“We must forever conduct our struggle on the high plane of dignity and discipline.”
-Dr. Martin Luther King, Jr.
Civil Rights Warrior
In the early 1940′s, defacto segregation and discrimination were very much in evidence in Riverside. Elemenary Schools, churches, recreational facilities, etc., were segregated. Restrictive covenants existed in housing, and there was inequity or unfairness in the workplace. Eating places, also, discriminated against Americans of African descent.
To such an environment, during World War II, William H. (Bill) Davis came to Riverside. He was in the military with the 2017th unit of the Army Air Force, stationed at March Field. During this time he met and later married Mylie Margret Taylor. After the war, they became parents to four sons, Howard, Melvin, Michael and Alvin. Bill served his country for two years in the South Pacific, only to return home to suffer the indignity of job discrimination in Riverside.

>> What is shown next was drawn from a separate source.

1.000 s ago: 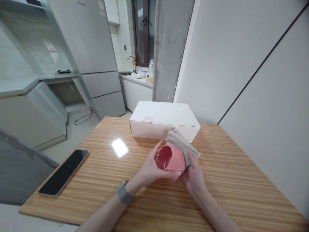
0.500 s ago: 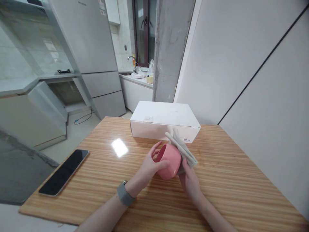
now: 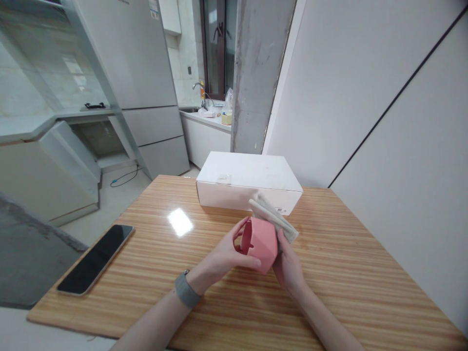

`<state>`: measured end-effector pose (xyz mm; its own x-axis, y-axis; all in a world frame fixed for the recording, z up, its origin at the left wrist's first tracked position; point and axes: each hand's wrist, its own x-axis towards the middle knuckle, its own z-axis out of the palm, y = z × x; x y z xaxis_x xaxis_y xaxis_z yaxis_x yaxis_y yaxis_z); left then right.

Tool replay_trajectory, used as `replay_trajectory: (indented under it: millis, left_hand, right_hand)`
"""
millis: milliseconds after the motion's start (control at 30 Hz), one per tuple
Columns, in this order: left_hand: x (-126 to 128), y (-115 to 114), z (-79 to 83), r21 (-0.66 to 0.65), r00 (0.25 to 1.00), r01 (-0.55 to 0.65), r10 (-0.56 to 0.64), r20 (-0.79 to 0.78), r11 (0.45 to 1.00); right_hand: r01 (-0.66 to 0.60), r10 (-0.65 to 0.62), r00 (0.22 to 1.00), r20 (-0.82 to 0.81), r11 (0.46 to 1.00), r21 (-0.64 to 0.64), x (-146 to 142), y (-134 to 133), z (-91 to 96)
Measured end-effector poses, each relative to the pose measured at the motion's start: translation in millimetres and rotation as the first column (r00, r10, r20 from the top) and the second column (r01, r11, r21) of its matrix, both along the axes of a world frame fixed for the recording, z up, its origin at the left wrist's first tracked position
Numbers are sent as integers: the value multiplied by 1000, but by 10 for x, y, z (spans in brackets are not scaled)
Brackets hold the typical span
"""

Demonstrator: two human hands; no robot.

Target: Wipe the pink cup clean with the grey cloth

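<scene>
A pink faceted cup-like container is held just above the table, tilted with its notched opening toward the left. My left hand is closed on its rim side, thumb along the near face and fingers over the far edge. Against the container's right side lies a folded light grey cloth, gripped by my right hand. The right fingers are partly hidden behind the container and cloth. A grey band circles my left wrist.
A white box stands behind my hands on the wooden table. At the left edge lies a black-screened phone. A white wall panel rises on the right; a fridge and sink counter are beyond.
The pink container has turned in my left hand, bringing a notch in its rim into view. My left thumb sits lower on it. The cloth stays against its right side.
</scene>
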<state>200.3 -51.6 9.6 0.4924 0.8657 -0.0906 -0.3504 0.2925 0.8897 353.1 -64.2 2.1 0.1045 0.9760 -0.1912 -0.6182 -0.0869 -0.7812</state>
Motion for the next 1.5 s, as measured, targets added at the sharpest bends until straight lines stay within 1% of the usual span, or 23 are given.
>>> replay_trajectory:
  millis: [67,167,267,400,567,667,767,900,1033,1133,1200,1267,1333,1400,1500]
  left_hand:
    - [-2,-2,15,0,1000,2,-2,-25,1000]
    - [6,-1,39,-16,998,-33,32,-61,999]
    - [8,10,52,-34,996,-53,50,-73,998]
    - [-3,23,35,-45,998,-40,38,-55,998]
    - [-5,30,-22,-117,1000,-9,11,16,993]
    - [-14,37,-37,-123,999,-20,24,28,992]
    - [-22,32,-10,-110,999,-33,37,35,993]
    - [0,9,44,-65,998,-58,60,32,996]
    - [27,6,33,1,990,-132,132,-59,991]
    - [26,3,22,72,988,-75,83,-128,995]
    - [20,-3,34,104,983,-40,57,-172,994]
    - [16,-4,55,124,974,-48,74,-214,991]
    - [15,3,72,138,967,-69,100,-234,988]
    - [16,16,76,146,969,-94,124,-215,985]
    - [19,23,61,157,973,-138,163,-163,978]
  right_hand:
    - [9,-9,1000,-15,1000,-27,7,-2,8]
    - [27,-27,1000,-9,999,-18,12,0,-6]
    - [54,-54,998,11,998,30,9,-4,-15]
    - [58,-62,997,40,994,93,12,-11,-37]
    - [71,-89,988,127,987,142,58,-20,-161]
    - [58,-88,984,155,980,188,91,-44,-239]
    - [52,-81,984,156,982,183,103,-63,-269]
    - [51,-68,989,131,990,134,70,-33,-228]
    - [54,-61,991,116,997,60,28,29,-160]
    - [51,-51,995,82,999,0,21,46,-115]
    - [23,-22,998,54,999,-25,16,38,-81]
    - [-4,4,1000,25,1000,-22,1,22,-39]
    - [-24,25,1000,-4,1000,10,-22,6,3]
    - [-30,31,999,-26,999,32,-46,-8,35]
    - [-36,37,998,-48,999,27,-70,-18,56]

He joined the NAACP and later followed such civil rights warriors as Rev. Frank Johnson, Mr Omar Stratton, Stanley Y. Beverley, and Rev. L.B. Moss, as president of the local branch. This was in the 1950s when the real push for Civil Rights began. There were many meetings with authorities in various areas of life in Riverside. Slowly, but surely, things began to change. Schools became integrated, job opportunities, other than janitorial or menial type jobs, opened up. Restrictive covenants were done away with, And, eating places became open to anyone.
In the request for respectability and equal opportunity we have stood, and are still standing, on the shoulders of noble and courageous men who pledged and gave their all for “the dignity of mankind.”